Cisgender, cis, or cissexual
A cisgender individual identifies with the gender they were assigned at birth. For example, a cis man is a man who was assigned male at birth and also identifies as male in terms of his gender identity. Most people who are not part of the transgender community would likely be cisgender.
While the terms transgender or cisgender relate to a person’s gender identity (or sense of gender self), an intersex person is born with sex characteristics (including genitals, gonads and chromosome patterns) that do not fit typical binary notions of male or female bodies. Today we tend to see these as natural variations in the human body and not something to be “fixed”. An intersex person can identify as a cisgender or transgender woman or man, as gender-fluid, non-binary or any of the other gender identities.

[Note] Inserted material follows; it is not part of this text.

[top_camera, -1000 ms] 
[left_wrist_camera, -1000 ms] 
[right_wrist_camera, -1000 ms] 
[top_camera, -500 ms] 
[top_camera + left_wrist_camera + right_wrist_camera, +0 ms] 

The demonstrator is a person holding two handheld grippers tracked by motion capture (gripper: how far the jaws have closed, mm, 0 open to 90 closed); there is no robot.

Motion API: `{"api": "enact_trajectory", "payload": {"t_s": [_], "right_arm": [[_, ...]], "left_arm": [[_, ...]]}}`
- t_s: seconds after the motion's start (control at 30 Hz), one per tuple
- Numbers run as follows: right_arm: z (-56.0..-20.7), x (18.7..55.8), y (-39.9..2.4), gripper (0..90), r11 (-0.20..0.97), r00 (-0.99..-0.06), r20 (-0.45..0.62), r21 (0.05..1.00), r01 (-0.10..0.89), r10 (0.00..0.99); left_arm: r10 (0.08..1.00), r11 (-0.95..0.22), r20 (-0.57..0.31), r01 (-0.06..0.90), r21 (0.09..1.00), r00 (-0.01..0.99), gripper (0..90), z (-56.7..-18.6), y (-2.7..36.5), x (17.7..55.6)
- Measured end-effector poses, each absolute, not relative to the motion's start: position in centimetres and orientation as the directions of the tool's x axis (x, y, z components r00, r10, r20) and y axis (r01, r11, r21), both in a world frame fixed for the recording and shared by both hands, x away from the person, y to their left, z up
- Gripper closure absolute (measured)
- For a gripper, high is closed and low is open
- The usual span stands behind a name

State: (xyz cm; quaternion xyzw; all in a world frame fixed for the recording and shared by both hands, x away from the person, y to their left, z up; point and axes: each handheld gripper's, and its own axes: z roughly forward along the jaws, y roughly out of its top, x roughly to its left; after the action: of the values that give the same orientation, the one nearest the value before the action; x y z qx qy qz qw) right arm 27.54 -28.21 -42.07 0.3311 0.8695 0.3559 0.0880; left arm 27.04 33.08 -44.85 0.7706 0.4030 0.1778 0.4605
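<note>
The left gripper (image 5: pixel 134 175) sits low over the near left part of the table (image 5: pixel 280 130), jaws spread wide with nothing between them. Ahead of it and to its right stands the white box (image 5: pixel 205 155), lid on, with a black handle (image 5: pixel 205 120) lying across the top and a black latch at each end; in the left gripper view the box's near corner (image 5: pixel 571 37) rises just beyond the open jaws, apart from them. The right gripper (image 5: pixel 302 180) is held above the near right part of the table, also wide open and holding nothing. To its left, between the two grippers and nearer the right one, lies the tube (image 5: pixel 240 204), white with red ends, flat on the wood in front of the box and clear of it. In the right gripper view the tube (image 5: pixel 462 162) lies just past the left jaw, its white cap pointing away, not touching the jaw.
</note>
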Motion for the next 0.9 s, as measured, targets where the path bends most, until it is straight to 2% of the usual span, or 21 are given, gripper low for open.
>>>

A personal pronoun is a short word we use in place of someone’s name, and it is often associated with gender binaries, such as she, he, him or her. Transgender people often tell others what their preferred pronouns are upon initially meeting them. Today we do not only keep to the binaries: some non-binary people, for example, may prefer they instead of he. When Elliot Page came out as trans, they announced that his preferred pronouns were both he and they, as illustrated in this sentence. Pronouns, along with the name that they sometimes choose to replace the name they were given at birth (or their deadname), are very important to trans and non-binary people. When addressing a trans or non-binary person, try to always use their preferred pronouns.
This glossary is not comprehensive, and there are more gender identities and terms out there (Google is your friend). But even as our vocabulary develops and widens to be more inclusive of people whose gender identity has existed for centuries, words mean precious little if they don’t align with the way people are treated.
As members of the LGBTQI+ community, it is incumbent upon each of us to stand up for everyone that forms a part of our community – no matter what terms or identities they may embrace.